Se da una parte (a destra) non c'è (quasi) mai stata sensibilità artistica (e men che meno musicale), dall'altra, storicamente, si è sempre trovata una spalla, un appoggio, spesso uno spazio (ad esempio i primi veri centri sociali e non l'accozzaglia di fancazzisti "Sabato in barca a vela e Lunedì al Leonka", che sovente "sporcano" ora quei luoghi) per esprimere la propria vena creativa. Allontanamento dei giovani dalla politica? Scollamento tra indie-rock e lotte sociali? No, semplicemente quei partiti, una volta di riferimento, ora non sono più modello per nessuno (artisti inclusi). E non è che manchi sensibilità verso problemi o questioni sociali; è che c'è la tendenza, sacrosanta, a non far più mettere una bandiera sulle proprie idee. Tecnicamente si direbbe "a non far più mettere uno sponsor sulla propria arte". Ricordo le feste dell'Unità degli anni '80-'90, le serate "classiche" dedicate alla musica con le band locali e poi con i concerti che solo in "certi ambiti" potevi trovare. Luoghi dove c'era un senso di appartenenza forte che sentivi anche solo a far la fila per una piadina con la nutella.

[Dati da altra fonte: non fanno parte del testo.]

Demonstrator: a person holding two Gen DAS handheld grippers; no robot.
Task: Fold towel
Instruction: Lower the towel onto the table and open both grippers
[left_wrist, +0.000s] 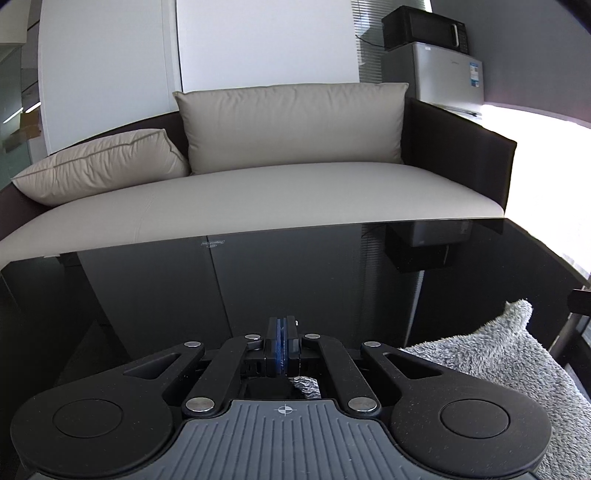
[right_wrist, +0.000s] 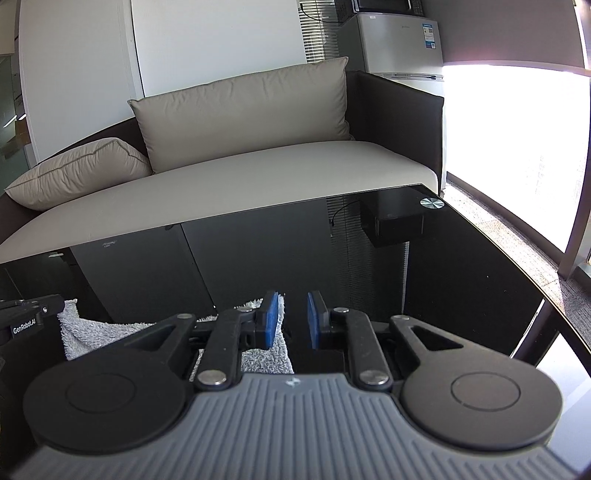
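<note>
left gripper (left_wrist: 283, 341): pads together, grey towel (left_wrist: 491, 354) scrap beneath, grip unclear | right gripper (right_wrist: 291, 319): jaws apart, towel edge against left pad, unpinched | right view only: metal disc (right_wrist: 431, 203) at table (right_wrist: 461, 266) corner

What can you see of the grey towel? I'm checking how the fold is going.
The grey towel is fluffy terry-like cloth lying on the glossy black glass table. One corner sticks up at its far edge. The left hand-held gripper is shut, with a bit of towel showing just behind its pads. The right hand-held gripper stands open, the towel's edge against its left pad.
</note>
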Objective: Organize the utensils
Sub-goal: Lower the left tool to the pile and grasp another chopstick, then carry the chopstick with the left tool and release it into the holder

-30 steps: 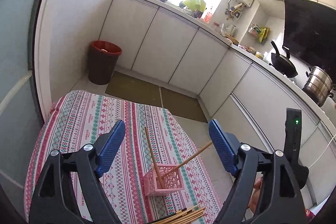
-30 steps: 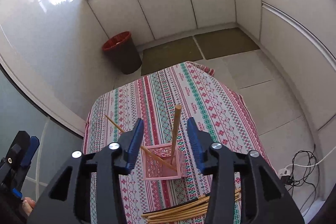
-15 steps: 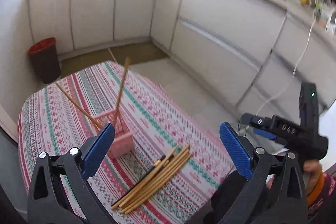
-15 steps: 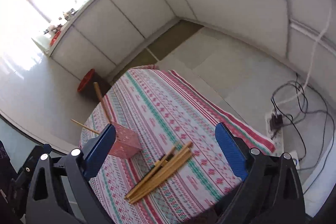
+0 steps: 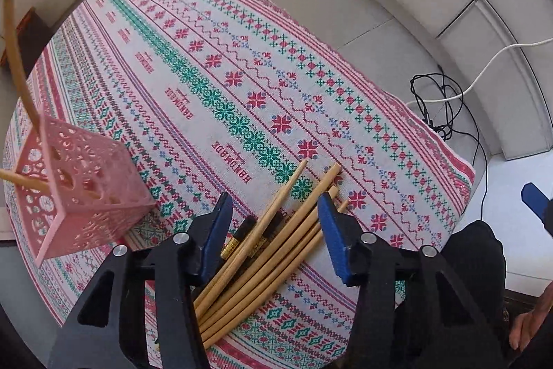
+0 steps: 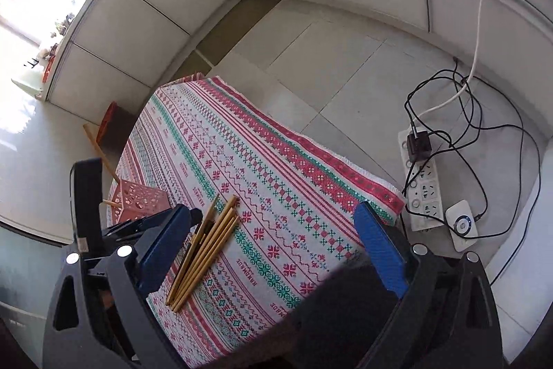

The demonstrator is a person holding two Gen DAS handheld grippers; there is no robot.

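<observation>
A bundle of several wooden chopsticks [image 5: 276, 251] lies on the patterned tablecloth [image 5: 242, 75], with a dark gold-banded pair among them. My left gripper [image 5: 274, 206] points straight down over the bundle. Its jaws are closing with the sticks between the blue pads [image 5: 216, 230], and the pads stand clear of them. A pink lattice basket [image 5: 79, 185] at the left holds two chopsticks. My right gripper [image 6: 269, 213] hangs wide open and empty above the cloth, to the right of the chopsticks [image 6: 204, 244] and the basket [image 6: 138, 199].
The table's right edge [image 6: 311, 147] drops to a tiled floor with a power strip [image 6: 423, 185] and tangled cables. White cabinets line the walls and a red bin [image 6: 110, 123] stands beyond the table. A hand [image 5: 528, 327] and dark clothing [image 5: 477, 258] sit at lower right.
Both grippers swung down from facing the kitchen to the table. The left one dropped over the chopstick bundle and its jaws narrowed. The right one's jaws widened.
</observation>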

Poi il degrado, e qui non c'entra solo Berlusconi o Italia Uno, ma il declino politico culturale generale, specie di quella sinistra che possiamo con un eufemismo chiamare "radical chic" e che pretende di avere il copyright su cosa è culturalmente buono e cosa no e ce lo dice ogni settimana nel salotto buono di Fazio, sul divano della Dandini, via etere a Radio Tre o sulla sedia della signora Sofri, dove si ha sempre l'impressione che il libro proposto, il cantante intervistato, l'artista elogiato, esca sempre da certi "circuiti esclusivi" cui si accede con criteri in cui il merito è un optional. Una sinistra sempre più simile alla destra nell'approccio verso i militanti (le distanze abissali tra vertice e base), una concezione della musica "popolana" (e non "popolare") che ha portato le feste di partito a passare sempre più dai Marlene Kuntz a Marco Carta e "Amici" o peggio ancora agli pseudorave da discoteca preceduti da improbabili karaoke dove "Laura non c'è" ha sostituito "La locomotiva". Ecco, l'indie band degli anni Zero è cresciuta in un contesto in cui la festa dell'Unità sottocasa non era più la "riserva indiana dell'arte e delle tendenze giovanili" ma lo specchio e la riproposta di quello che passa la tv generalista, perché il popolo è "popolino" e serve, al massimo, per avallare decisioni prese ai piani alti o per far numero in piazze sempre più miseramente vuote di idee oltre che di bandiere. E su tutto questo il musicista degli anni Zero, giustamente, "ci skatarra su...".